Create and run clustering jobs
- Create: Click New Cluster, select collections, pick vector or attribute clustering, and configure algorithm params. API: Create Cluster.
- Execute: Run real-time clustering on the Engine or submit as a job for async processing. API: Execute Clustering and Submit Job.
- Inspect: Review centroids, metrics, and members if saved. Download artifacts like parquet paths under Artifacts. API: Get Artifacts.
- List/Get/Delete: Manage clustering configurations and results.
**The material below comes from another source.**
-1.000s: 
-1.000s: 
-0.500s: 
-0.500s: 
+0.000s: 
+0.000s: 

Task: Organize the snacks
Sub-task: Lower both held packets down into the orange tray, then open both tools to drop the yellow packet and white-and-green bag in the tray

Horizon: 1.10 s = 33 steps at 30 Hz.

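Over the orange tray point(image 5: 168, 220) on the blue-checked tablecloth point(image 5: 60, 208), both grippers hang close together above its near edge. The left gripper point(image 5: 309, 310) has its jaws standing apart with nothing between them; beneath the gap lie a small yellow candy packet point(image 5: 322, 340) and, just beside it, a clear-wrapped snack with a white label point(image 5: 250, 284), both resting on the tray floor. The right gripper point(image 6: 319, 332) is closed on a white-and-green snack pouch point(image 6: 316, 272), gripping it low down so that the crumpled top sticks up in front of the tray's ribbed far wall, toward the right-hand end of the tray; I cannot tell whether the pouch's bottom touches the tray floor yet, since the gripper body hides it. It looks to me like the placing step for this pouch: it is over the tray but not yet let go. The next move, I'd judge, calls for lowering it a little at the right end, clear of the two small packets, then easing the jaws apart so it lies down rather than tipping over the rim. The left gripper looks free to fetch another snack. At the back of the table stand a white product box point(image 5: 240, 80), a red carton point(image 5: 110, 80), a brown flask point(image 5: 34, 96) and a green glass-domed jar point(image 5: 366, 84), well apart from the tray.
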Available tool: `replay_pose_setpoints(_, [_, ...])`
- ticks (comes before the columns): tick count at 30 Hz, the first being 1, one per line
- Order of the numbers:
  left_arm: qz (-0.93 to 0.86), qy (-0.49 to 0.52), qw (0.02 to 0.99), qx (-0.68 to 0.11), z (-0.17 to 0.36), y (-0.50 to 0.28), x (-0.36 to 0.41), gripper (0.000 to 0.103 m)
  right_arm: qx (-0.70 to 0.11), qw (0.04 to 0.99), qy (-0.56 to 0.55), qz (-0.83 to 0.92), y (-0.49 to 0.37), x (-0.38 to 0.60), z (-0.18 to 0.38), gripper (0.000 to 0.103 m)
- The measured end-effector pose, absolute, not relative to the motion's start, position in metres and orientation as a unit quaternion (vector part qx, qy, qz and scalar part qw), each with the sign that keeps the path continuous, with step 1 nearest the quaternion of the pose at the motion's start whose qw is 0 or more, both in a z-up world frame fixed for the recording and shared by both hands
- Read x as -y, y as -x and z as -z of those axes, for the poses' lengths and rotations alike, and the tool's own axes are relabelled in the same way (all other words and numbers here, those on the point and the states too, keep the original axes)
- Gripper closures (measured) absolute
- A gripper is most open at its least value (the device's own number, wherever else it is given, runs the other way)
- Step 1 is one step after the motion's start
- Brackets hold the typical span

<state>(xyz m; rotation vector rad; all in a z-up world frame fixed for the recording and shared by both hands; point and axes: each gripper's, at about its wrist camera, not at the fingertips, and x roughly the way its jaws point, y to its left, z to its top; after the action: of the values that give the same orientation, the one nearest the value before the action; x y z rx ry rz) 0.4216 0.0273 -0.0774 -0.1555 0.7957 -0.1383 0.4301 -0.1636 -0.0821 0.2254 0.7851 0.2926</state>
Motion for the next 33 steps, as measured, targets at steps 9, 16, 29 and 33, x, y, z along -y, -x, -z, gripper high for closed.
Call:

API: List, Get, Delete.
- Stream data: Browse cluster centroids and members directly. API: Stream Data.
- Apply enrichment: Attach cluster labels back to a source or target collection at scale. API: Apply Enrichment.
Tips
- Start with a sample size to validate parameters before full runs.
- Use LLM labeling for human-friendly labels when vectors are dense and unlabeled.
1
Create a cluster job
Choose collections and configure algorithm parameters; optionally set dimensionality reduction.
2
Execute or submit
Run in real-time or submit as an asynchronous job and track via Tasks.
3
Inspect and enrich
Review centroids and metrics, then apply enrichment back to collections if desired.
Artifacts such as parquet paths allow downstream analytics and reproducible exploration.